**What the task asks**
From the listing that follows, output everything exactly except the pictures.

**Source material**
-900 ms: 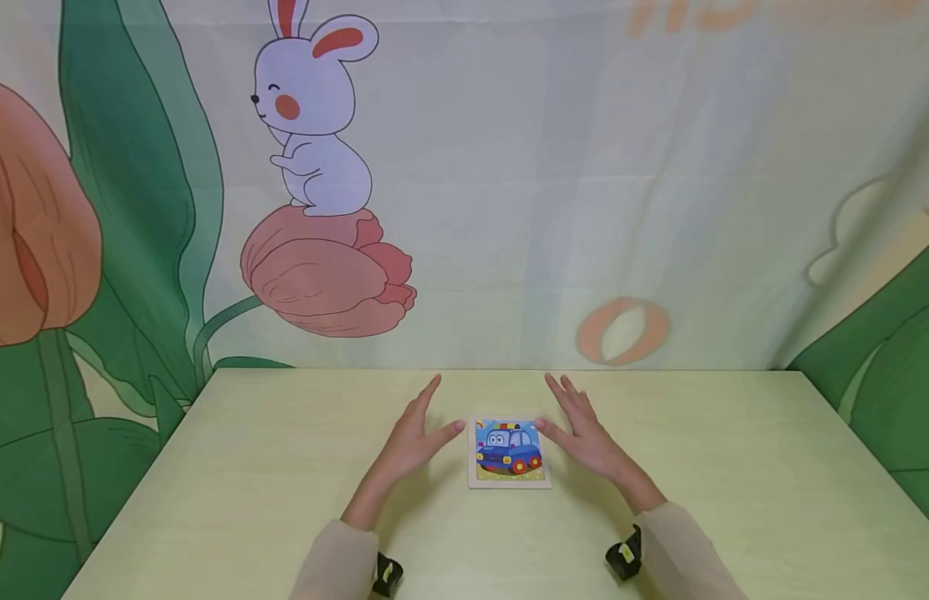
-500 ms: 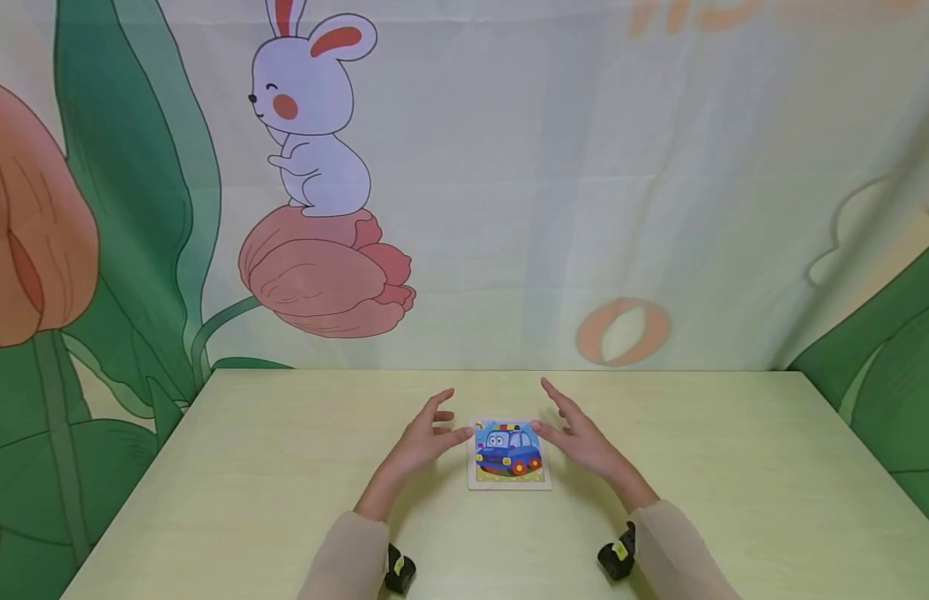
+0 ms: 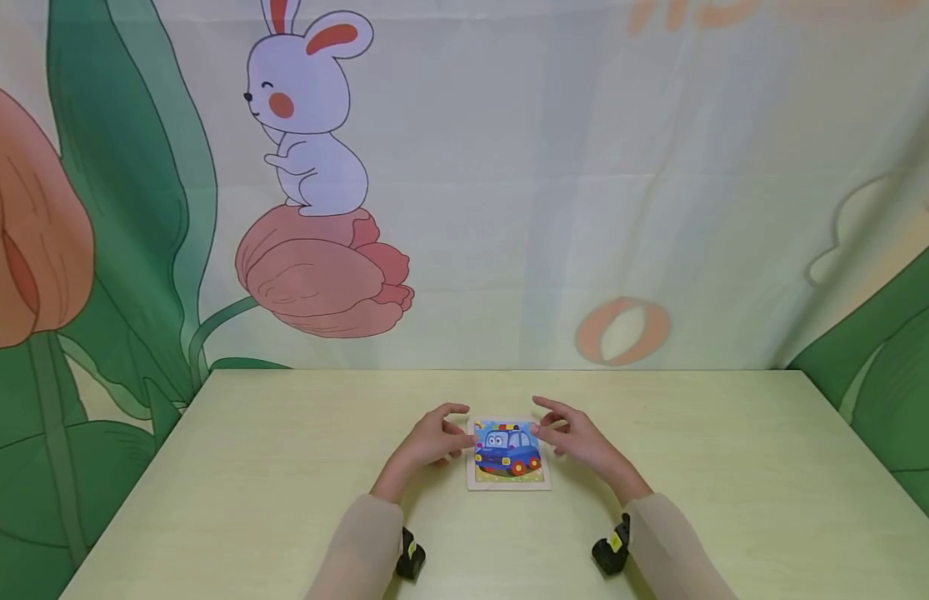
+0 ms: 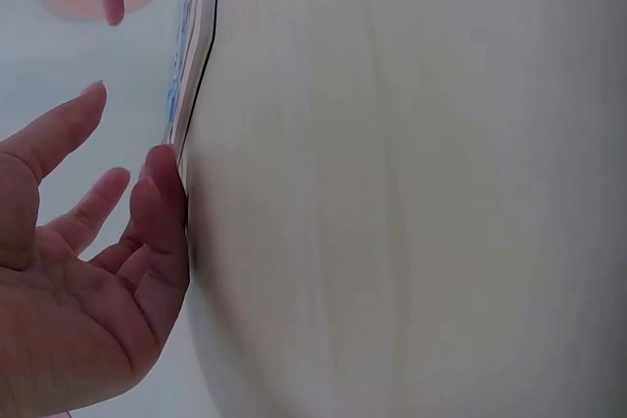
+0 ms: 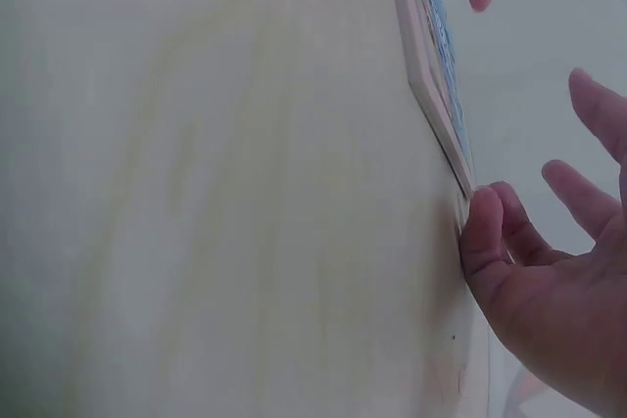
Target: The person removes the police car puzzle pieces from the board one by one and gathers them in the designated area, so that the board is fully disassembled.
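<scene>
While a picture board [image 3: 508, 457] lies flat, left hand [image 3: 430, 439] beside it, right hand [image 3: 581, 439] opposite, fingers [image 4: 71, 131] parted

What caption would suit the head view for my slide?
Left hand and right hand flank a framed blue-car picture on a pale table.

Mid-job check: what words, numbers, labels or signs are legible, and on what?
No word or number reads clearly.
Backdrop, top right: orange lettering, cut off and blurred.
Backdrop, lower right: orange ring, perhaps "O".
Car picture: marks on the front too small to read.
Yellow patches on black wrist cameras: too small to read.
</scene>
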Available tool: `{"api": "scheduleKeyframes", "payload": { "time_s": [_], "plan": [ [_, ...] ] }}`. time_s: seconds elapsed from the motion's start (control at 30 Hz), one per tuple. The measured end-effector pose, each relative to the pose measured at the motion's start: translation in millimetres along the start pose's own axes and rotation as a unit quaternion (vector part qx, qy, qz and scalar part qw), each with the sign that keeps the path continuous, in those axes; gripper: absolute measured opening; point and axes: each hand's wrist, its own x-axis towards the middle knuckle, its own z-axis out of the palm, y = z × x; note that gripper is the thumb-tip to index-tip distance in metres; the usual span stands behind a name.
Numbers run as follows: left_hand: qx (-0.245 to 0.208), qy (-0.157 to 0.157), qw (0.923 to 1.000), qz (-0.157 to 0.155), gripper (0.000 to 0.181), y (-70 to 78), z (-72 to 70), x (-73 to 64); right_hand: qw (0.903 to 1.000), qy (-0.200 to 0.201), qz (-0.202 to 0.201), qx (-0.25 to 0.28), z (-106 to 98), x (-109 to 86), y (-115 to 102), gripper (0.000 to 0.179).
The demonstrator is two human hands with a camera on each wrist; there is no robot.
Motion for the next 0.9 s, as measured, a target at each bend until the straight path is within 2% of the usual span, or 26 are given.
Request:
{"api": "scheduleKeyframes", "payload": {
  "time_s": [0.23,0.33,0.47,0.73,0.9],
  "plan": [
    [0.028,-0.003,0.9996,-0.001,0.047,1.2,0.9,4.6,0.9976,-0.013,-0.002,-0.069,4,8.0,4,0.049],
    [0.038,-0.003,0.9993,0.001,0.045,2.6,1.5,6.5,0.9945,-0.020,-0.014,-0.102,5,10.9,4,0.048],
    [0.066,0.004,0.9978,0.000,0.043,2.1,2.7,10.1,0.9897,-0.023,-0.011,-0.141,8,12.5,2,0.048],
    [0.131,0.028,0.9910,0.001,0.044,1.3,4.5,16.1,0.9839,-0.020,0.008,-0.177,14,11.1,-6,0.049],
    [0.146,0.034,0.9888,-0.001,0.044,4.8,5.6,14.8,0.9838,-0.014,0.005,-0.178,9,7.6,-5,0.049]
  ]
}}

**Response**
-900 ms: 
-500 ms: 
+0 ms: 
+0 ms: 
+0 ms: 
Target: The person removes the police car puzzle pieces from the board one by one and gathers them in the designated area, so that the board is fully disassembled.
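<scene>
While a picture board [image 3: 508, 457] lies flat, left hand [image 3: 430, 439] beside it, right hand [image 3: 581, 439] opposite, fingers [image 4: 71, 131] parted

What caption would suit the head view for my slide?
Left hand and right hand flank a framed blue-car picture on a pale table.

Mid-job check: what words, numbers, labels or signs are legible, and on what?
No word or number reads clearly.
Backdrop, top right: orange lettering, cut off and blurred.
Backdrop, lower right: orange ring, perhaps "O".
Car picture: marks on the front too small to read.
Yellow patches on black wrist cameras: too small to read.
</scene>
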Available tool: `{"api": "scheduleKeyframes", "payload": { "time_s": [_], "plan": [ [_, ...] ] }}`. time_s: seconds elapsed from the motion's start (control at 30 Hz), one per tuple. The measured end-effector pose, each relative to the pose measured at the motion's start: translation in millimetres along the start pose's own axes and rotation as a unit quaternion (vector part qx, qy, qz and scalar part qw), each with the sign that keeps the path continuous, in those axes; gripper: absolute measured opening; point and axes: each hand's wrist, its own x-axis towards the middle knuckle, its own z-axis out of the palm, y = z × x; note that gripper is the thumb-tip to index-tip distance in metres; the usual span stands behind a name.
Numbers run as follows: left_hand: qx (-0.245 to 0.208), qy (-0.157 to 0.157), qw (0.923 to 1.000), qz (-0.157 to 0.155), gripper (0.000 to 0.181), y (-70 to 78), z (-72 to 70), x (-73 to 64); right_hand: qw (0.903 to 1.000), qy (-0.200 to 0.201), qz (-0.202 to 0.201), qx (-0.25 to 0.28), z (-106 to 98), x (-109 to 86), y (-115 to 102), gripper (0.000 to 0.179).
The demonstrator is two human hands with a camera on each wrist; there is no robot.
Motion for the next 0.9 s, as measured, a target at each bend until the straight path is within 2% of the usual span, or 26 are given.
Request:
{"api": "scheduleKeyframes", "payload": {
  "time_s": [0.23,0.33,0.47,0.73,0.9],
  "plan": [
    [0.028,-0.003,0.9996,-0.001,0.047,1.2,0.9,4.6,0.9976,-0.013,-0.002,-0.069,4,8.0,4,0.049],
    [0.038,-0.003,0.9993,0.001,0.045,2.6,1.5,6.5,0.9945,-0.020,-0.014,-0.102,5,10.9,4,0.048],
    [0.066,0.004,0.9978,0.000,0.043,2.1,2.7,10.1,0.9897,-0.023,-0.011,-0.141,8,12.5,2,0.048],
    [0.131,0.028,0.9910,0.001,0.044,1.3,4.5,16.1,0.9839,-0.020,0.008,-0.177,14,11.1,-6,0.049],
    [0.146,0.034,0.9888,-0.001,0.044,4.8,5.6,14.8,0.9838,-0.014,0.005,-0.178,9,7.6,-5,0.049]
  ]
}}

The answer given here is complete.